Screening markers for rheumatoid arthritis in sickle cell disease in antananarivo madagascar
International Journal of Development Research
Screening markers for rheumatoid arthritis in sickle cell disease in antananarivo madagascar
Received 19th November, 2019; Received in revised form 22nd December, 2019; Accepted 20th January, 2020; Published online 27th February, 2020
Copyright © 2020, Rakotomalala Toky RANDRIAMAHAZO, et al. This is an open access article distributed under the Creative Commons Attribution License, which permits unrestricted use, distribution, and reproduction in any medium, provided the original work is properly cited.
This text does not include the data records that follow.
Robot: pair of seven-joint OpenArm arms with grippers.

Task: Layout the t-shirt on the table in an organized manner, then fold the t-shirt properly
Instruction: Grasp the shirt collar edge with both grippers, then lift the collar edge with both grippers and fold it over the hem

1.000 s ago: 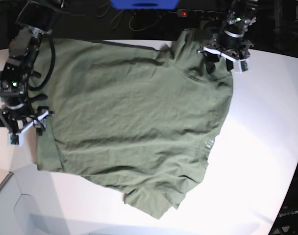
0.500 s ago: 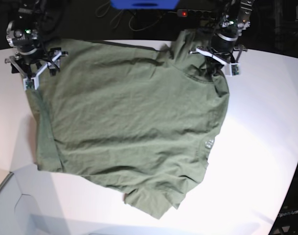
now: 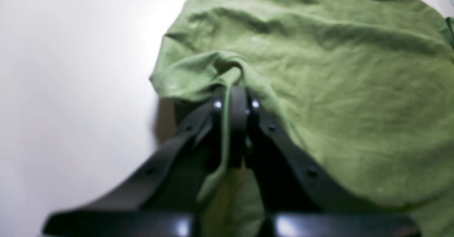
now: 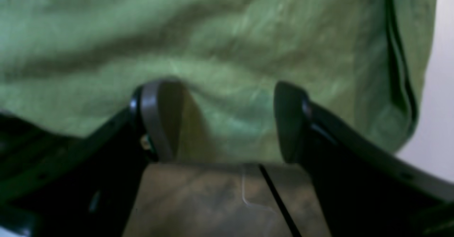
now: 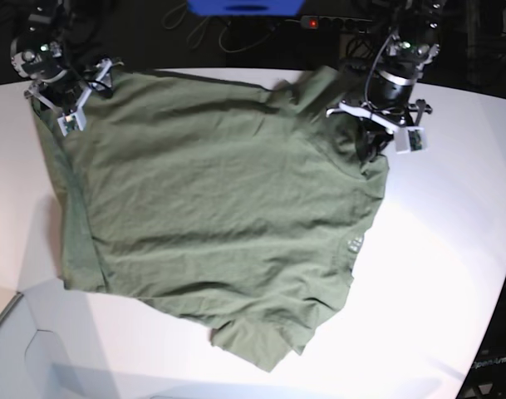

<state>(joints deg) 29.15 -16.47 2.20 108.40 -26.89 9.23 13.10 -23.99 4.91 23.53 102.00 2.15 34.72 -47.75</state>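
The olive t-shirt (image 5: 211,208) lies spread across the white table (image 5: 452,249), rumpled, hem toward the table's curved near edge. The left claw (image 3: 234,102) is pinched tight on a raised fold at the shirt's far corner. The right claw (image 4: 227,120) stands spread apart over the opposite far corner. Beyond the table: darkness, cables (image 5: 236,33), a blue box (image 5: 244,7).

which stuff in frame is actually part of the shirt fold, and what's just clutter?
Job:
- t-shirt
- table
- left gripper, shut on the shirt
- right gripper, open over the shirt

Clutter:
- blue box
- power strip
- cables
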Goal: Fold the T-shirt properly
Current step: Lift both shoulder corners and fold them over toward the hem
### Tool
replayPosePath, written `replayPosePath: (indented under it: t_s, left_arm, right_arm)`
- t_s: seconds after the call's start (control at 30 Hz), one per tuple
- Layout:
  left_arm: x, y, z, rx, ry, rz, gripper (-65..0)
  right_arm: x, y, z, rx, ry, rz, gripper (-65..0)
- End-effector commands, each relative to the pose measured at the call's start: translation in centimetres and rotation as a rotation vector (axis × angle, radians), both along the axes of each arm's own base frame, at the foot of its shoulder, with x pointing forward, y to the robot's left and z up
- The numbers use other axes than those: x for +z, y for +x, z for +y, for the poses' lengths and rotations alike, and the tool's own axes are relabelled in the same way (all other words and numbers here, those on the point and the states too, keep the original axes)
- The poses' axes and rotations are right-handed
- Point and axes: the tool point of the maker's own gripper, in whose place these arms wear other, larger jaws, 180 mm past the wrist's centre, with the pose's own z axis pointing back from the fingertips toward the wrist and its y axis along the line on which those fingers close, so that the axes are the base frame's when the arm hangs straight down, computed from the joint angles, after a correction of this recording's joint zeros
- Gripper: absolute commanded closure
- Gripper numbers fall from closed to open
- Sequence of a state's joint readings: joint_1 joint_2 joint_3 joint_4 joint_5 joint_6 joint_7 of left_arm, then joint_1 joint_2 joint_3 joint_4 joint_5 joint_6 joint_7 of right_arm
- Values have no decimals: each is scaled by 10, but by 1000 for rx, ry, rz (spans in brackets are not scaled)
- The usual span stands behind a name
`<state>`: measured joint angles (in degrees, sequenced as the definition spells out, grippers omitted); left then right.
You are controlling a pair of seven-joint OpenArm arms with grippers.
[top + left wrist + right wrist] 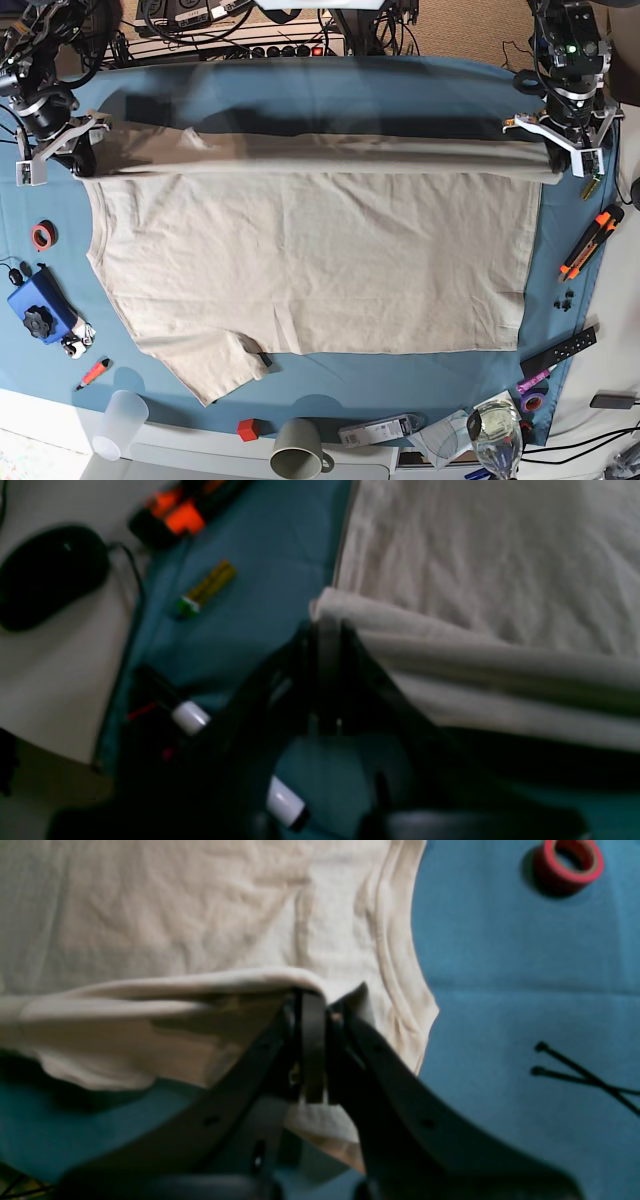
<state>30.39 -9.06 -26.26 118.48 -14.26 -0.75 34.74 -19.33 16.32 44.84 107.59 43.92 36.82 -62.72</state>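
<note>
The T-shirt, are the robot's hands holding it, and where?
Yes. Both grip the T-shirt along its lifted far edge: the left gripper at one end, the right gripper near the collar end.

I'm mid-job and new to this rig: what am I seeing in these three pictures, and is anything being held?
It is a two-armed robot over a table with a teal cloth. The base view looks straight down; the other two come from cameras on each wrist, looking along the black fingers. A beige T-shirt lies spread flat. The left tool, on the right side of the base view, and the right tool, on its left side, are each shut on the shirt's far edge, lifting it into a long fold. Around it lie a red tape roll, markers, cups and a computer mouse.
</note>
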Motion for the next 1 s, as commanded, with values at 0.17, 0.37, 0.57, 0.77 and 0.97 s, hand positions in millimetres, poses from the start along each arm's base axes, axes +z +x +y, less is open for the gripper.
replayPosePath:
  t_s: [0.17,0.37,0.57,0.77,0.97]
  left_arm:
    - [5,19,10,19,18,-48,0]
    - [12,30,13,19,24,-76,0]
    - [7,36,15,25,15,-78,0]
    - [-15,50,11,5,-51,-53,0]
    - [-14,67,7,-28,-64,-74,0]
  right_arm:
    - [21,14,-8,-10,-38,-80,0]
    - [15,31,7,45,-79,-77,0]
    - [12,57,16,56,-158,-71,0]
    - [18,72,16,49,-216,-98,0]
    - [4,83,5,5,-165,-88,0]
Introduction: Sickle cell disease is a genetic disease of hemoglobin, the most common in the world. Some sickle cell patients may have autoimmune diseases, including rheumatoid arthritis. The objectives of this study are to seek the correlation between immunological and inflammatory factors and osteoarticular manifestations and to make the diagnosis of rheumatoid arthritis in sickle cell anemia. Materials and method: This is a prospective descriptive study spanning the month of April 2019 to July 2019, recruiting sickle cell anemia patients over 15 years old who came for consultation at the sickle cell treatment center of the Joseph Ravoahangy Andrianavalona University Hospital Center (JRA UHC) during this period. The demographic parameters, the clinical signs of the patients were studied and the immunological markers (rheumatoid factor) and inflammatory markers were detected in their serum (rate of erythrocyte sedimentation, C-reactive Protein). The diagnosis of rheumatoid arthritis was made according to the criteria of the ACR / European League against Rheumatism (ACR / EULAR). Results: We recruited 31 sickle cell anemia patients with a sex ratio of 0.8. Their age range was 15 to 43 years old. 45% had already chronic arthralgia predominantly in the large joints of the hand. Two patients with chronic arthralgia had elongated HSV. However, neither of the two patients with elevated rheumatoid factor had joint pain. 19.4% had a higher than normal CRP level. There was no significant relationship between the positivity of the parameters with the presence or absence of chronic arthralgia in our sickle cell patients. Conclusion: The associations of clinical and biological signs in relation to rheumatoid arthritis which must be monitored as this could predict the occurrence in the short and medium term of these diseases which could be mistaken asosteo-articular manifestations linked to sickle cell disease.